Exablaze logo

Introducing the ExaNIC HPT

With a resolution of 0.25ns (250ps), the ExaNIC HPT has nearly 25x higher resolution than our previous capture solutions (6.2ns). With this high capture resolution, the device is capable of producing very high precision measurements. It is also more sensitive to measurement and methodological errors than previous devices. To understand how to make the best use of your ExaNIC HPT, we have produced this guide.

Quick Start: Using the ExaNIC HPT

The ExaNIC software package ships with an example ExaNIC HPT utility currently called exanic-benchmarker (src/examples/exanic/exanic-benchmark.c). This tool is designed to allow you to quickly start working with the ExaNIC HPT as well as a starting point for writing your own software. It operates in two modes, cable length estimation mode and system measurement mode.
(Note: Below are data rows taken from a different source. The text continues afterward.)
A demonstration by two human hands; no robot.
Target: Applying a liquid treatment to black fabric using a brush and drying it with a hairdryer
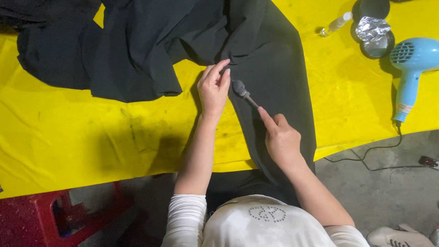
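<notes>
Right hand (pixel 281 139) grips a thin tool (pixel 244 93) by its handle, forefinger stretched along the shaft, its grip closed on the handle. From that grip the shaft runs up and left to a fuzzy grey head that touches black cloth (pixel 270 68). Just left of the head, the left hand (pixel 214 88) presses flat on the cloth, fingers together, grasping nothing. The cloth spreads above and left of both hands across a yellow worktop (pixel 68 137) and hangs off its near edge under the right wrist. Well right of the grip lies a blue hairdryer (pixel 411 68); above it sit a small clear bottle (pixel 336 24) and crumpled foil (pixel 372 28).
</notes>
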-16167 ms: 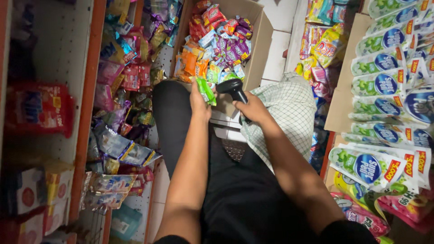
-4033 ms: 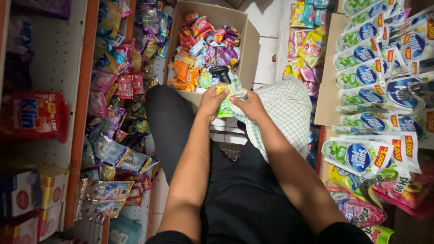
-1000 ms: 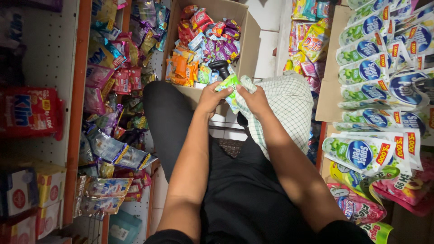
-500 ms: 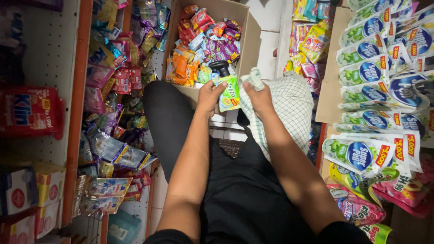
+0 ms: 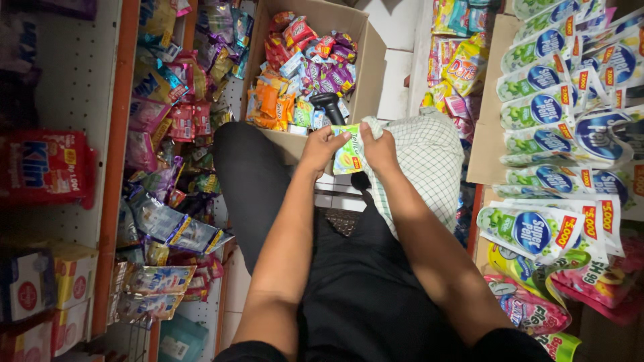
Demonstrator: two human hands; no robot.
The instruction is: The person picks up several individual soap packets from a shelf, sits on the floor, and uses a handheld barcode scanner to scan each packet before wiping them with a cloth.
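Centre frame: left hand (image 5: 320,146) and right hand (image 5: 380,149) both pinch a green sachet (image 5: 349,151) (cloth (image 5: 422,161) beneath); loose grip risks dropping it beside the carton (image 5: 367,60).

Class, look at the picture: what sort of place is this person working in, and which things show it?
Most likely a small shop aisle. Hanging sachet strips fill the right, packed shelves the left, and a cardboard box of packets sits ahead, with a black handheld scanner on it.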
Warning The Linux kernel sometimes sends packets out of network interfaces (e.g. ARP requests). These packets can cause exanic-benchmarker to see spurious packets and report an error. Be sure to enable bypass-only mode on the NIC to avoid this error.

Cable length estimation mode

In this mode, exanic-benchmarker attempts to estimate the length of a loopback cable attached to the device. It does this by sending a small packet and measuring the time that the packet takes to return. We have supplied a short length of optical fibre in your ExaNIC HPT package to demonstrate this mode (you will need to supply your own optical SFP+'s). The supplied fibre is nominally 20cm long, though we have found wide variations when measuring with the ExaNIC HPT and these have been confirmed using a tape-measure.
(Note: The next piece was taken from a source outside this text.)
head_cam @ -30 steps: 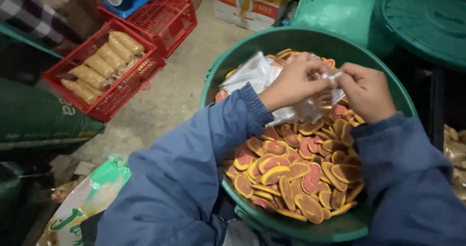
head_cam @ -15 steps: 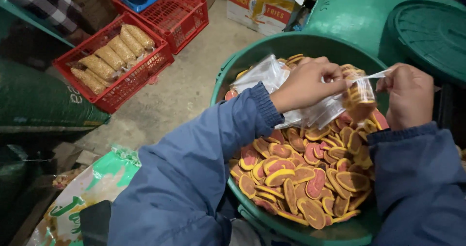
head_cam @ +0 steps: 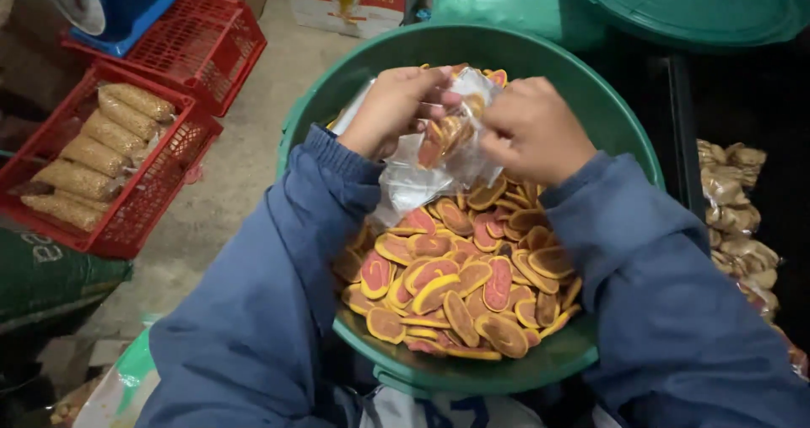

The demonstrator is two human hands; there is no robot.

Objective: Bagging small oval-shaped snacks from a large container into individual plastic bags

To estimate the length of a cable, the utility needs to know the type of media (fibre, direct attach AWG24 or direct attach AWG30 cable) and which ports to use for sending and receiving. The following example uses ports 0 and 1 for TX/RX respectively (on exanic0) to estimate the length of a loopback fibre :

$ ./exanic-benchmarker -d exanic0 -p 0 -P 1 -t fibre -T fibre -E
Percentile 99.00 = 1.72 ns
Percentile 95.00 = 1.47 ns
Percentile 90.00 = 1.47 ns
Percentile 75.00 = 1.47 ns
Percentile 50.00 = 1.47 ns
Percentile 25.00 = 1.47 ns
Percentile 10.00 = 1.22 ns
Percentile 5.00 = 1.22 ns
Percentile 1.00 = 1.22 ns

Fiber length estimated to be 0.30m +0.05m/-0.05m

System measurement mode

Once the length of the cables have been estimated, exanic-benchmarker can be used to benchmark other equipment. For example, we can use it measure the latency across a device. To begin with, we first measure the latency across the optical coupler supplied in your kit. This device should have a latency of 0, which gives a good calibration point to start with. In the following example, we have two cables that we that have estimated (and measured) to be 1.1m each, connected to each other using an optical coupler. Again we uses ports 0 and 1 for TX/RX respectively on exanic0.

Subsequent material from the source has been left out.